Prompt:
Beginning at the line that contains "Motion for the", repeat every line of the listing exactly through the final one.

Provided material:
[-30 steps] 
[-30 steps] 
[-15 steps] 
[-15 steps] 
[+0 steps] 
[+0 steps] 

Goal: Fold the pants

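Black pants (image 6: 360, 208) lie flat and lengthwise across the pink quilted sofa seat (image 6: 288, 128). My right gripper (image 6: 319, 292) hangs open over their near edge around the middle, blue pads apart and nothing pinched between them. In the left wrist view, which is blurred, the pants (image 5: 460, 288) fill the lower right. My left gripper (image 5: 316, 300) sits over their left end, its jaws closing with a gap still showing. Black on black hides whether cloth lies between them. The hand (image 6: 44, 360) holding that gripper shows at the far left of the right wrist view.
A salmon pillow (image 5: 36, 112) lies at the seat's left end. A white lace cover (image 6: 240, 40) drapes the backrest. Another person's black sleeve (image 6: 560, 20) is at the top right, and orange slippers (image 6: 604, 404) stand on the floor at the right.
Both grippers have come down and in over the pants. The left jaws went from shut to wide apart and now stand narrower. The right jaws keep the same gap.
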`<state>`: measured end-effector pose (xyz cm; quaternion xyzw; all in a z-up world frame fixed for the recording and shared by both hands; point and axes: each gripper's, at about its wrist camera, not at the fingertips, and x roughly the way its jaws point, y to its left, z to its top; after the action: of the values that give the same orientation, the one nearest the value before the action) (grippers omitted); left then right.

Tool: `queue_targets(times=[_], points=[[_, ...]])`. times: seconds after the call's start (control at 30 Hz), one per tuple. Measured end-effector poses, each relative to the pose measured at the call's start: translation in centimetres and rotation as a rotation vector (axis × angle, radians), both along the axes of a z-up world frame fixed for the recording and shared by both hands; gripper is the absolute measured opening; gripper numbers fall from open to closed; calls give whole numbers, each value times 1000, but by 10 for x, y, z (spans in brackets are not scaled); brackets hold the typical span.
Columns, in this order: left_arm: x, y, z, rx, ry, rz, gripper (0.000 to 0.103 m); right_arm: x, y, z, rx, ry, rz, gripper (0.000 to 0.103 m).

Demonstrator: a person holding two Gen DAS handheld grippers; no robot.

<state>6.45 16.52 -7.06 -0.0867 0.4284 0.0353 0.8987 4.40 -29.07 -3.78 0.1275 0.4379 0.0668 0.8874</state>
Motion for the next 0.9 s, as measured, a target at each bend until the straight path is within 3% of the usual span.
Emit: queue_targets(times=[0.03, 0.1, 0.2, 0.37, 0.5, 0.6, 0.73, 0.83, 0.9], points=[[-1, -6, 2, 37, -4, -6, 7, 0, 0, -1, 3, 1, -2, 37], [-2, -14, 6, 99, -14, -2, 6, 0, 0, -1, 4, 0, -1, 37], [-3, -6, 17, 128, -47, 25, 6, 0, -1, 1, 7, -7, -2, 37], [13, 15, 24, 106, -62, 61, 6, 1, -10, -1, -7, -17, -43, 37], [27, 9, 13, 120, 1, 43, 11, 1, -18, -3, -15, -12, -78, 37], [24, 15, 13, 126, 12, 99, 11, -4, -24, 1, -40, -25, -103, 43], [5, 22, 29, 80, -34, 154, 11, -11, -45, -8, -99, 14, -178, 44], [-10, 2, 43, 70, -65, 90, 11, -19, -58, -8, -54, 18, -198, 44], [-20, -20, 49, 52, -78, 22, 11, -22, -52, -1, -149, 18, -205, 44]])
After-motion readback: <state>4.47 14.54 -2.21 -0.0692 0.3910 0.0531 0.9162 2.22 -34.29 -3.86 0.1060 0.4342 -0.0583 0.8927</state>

Exercise response:
Motion for the next 0.9 s, as measured, a target at each bend until the straight path is within 3% of the usual span.
Emit: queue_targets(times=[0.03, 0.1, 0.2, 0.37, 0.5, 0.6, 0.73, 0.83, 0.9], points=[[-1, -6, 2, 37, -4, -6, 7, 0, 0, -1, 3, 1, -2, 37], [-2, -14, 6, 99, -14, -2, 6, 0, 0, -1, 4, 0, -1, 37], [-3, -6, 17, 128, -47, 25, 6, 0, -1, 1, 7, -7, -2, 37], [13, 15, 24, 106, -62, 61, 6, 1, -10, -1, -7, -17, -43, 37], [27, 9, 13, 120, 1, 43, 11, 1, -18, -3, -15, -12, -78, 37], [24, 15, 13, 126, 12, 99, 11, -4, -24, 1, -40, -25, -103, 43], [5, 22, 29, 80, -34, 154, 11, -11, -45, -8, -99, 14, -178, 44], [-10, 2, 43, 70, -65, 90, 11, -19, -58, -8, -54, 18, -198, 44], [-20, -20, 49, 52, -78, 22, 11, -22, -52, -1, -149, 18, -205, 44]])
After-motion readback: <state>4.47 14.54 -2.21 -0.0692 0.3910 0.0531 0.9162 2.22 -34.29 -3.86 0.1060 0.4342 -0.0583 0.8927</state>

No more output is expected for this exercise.